■ 初詣
ぽんぽと柏手を打って頭を下げる杳を見て、同じように寛也も頭を下げる。
そんな二人に、潤也は軽い嫉妬心を感じながらも苦笑を浮かべた。
「竜神と呼ばれているのにね」
そう呟いて、横に立つ少年に同意を求めた。
潤也と寛也は、杳と翔に誘われて初詣にやってきた。少し足を延ばして最上稲荷まで来てしまった。竜体になっての移動だったので、それ程の苦労もなかったのだが。県下で最も参拝客の多い稲荷神社はかなりな人出だった。
「今年は受験生だからね。少しでも成績が上がりますようにって願うくらいかな。でも、どの神に願うんだか」
寛也も神と呼ばれている本人なのにと潤也は思う。
「あれ。二人はお祈りして来ないの?」
拝礼が終わって戻ってきた杳に聞かれた。少しだけ首を傾げて、キョトンとした表情に、顔を赤くする潤也。その横で翔が落ち着いた口調で答える。
「うん。だってここの稲荷って、僕達が生まれてからずっと後にできたものだからね」
「なーに言ってんだ。

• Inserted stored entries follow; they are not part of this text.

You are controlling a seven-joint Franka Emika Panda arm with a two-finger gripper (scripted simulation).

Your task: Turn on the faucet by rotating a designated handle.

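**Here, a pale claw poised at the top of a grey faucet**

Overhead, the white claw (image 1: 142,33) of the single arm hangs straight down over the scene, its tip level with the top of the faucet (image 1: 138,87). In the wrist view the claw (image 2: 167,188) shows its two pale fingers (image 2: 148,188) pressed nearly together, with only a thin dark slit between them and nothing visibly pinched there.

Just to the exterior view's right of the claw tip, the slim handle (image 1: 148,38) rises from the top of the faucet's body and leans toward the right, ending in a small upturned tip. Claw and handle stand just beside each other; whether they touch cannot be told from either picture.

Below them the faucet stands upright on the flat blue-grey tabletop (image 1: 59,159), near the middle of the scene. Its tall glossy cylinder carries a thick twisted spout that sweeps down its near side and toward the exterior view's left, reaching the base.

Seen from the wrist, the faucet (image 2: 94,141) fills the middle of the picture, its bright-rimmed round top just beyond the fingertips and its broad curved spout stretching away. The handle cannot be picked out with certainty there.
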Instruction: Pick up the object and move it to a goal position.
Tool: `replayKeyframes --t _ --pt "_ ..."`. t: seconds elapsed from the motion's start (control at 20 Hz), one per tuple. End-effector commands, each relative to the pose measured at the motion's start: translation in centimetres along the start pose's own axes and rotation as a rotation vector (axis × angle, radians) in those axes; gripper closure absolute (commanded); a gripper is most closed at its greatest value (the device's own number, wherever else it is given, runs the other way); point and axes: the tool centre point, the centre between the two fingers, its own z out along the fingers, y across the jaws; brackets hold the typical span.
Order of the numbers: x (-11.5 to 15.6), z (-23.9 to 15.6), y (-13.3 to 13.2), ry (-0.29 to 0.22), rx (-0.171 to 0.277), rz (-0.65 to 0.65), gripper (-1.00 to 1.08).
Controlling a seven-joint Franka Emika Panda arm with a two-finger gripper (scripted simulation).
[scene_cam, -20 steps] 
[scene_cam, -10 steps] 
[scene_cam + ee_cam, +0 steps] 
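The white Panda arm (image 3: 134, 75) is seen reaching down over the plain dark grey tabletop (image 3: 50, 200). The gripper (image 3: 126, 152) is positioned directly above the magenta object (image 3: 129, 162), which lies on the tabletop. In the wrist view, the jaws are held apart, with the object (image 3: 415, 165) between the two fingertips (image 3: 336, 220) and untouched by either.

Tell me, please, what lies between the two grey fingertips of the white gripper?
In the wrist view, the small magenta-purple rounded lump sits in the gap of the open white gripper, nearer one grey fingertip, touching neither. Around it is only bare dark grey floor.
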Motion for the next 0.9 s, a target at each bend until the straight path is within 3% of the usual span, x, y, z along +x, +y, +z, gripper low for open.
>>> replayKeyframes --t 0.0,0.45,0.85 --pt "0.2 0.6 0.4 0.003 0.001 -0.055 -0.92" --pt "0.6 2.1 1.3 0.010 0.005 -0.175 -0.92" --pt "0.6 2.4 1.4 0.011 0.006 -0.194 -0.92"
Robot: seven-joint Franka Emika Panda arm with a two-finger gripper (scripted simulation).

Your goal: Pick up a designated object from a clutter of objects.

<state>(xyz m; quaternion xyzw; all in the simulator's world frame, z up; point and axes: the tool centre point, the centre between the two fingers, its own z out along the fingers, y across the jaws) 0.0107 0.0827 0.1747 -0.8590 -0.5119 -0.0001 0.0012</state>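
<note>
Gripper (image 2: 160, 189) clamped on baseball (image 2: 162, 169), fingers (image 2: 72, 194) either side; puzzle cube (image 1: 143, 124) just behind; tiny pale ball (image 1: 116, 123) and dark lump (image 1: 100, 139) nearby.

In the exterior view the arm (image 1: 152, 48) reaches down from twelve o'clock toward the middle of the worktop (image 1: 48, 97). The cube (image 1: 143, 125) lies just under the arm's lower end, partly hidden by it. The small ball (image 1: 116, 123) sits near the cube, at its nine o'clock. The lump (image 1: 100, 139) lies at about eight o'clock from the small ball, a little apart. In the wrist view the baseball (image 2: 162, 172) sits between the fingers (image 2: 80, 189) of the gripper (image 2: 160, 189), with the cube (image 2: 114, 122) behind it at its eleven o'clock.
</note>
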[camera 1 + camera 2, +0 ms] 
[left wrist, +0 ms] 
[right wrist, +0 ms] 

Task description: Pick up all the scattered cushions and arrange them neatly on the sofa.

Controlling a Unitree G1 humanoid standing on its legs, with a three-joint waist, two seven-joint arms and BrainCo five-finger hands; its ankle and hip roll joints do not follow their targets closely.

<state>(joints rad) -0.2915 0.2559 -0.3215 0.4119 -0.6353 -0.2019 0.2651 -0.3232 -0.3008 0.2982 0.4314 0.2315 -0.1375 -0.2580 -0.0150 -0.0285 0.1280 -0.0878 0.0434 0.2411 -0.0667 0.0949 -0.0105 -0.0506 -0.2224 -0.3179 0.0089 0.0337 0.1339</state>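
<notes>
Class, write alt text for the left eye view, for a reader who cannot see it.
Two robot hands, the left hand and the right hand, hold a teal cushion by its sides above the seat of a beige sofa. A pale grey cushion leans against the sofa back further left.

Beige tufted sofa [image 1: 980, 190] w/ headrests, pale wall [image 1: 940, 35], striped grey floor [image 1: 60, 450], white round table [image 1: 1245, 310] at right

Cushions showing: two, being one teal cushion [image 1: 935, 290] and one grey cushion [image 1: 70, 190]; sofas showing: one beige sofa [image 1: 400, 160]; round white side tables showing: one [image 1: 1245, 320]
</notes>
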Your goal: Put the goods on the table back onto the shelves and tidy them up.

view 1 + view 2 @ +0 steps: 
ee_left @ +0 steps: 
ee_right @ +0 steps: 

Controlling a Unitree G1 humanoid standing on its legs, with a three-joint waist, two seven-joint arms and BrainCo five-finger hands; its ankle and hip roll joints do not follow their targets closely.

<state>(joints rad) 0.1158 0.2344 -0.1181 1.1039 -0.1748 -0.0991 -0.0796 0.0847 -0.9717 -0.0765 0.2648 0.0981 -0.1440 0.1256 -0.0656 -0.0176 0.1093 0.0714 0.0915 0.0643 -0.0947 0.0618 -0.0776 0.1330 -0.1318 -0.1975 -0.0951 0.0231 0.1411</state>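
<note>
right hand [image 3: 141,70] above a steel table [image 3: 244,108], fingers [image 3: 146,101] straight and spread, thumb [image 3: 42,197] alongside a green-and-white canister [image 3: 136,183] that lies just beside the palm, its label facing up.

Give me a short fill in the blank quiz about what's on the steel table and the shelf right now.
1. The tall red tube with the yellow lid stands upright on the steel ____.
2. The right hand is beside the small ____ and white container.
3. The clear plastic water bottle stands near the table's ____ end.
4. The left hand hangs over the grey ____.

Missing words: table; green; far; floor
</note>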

お前、まだ16だろ?」
寛也は自分より頭ひとつ分は低い翔の頭を掴んで、ガシガシ揺する。それを嫌そうに振り払う翔。
「今はね。でも竜体では4000年をとうに越えて…」
「お前は化石か?」
「化石は年代が違うでしょっ」
正月早々、言い合う二人に呆れて、潤也は杳に声をかける。
「杳は何をお願いしてきたの?」
「内緒に決まってるだろ」
そう言って、嬉しそうに笑う。
自分だったら、この杳の笑顔がずっと変わらないでいて欲しいと、そう願うだろう。
「あ、そーだ。おみくじ、引いとかなきゃ」
くるりと向きを変えて駆けて行く杳。まだ口論の終わらない二人組を残して、潤也もその後を追いかけた。
* * *
「あー、なにこれっ」
中吉の割に良くないことしか書かれていなかったおみくじを境内の柱にくくりつけて、人の書いた絵馬を眺めていた杳が、突然声を上げた。
何事かと寄って行く。そこに、杳が指さしている絵馬に書かれていた言葉。
『今年こそは杳とえっちできますように 寛也』
唖然とした。いつの間にこんなものを書いていたものか。いや、そんなことより、何て恥知らずな願い事か。
と、杳はその絵馬を抜き取り、砂利を踏み鳴らしながら寛也の方へ向かった。
「あ、ちょっと待って、杳…」
慌てて追いかけるも間に合わなかった。
杳はまだ翔と子どもじみた喧嘩をしている寛也の耳を掴み上げた。
「いてててててっ」
振り返る寛也の目の前に、さっきの絵馬を差し出す。
「これ、どーいうこと?」
「どうって…俺の願い事」
「このばかっ!」
言うと同時に、寛也の頭に絵馬を叩きつける。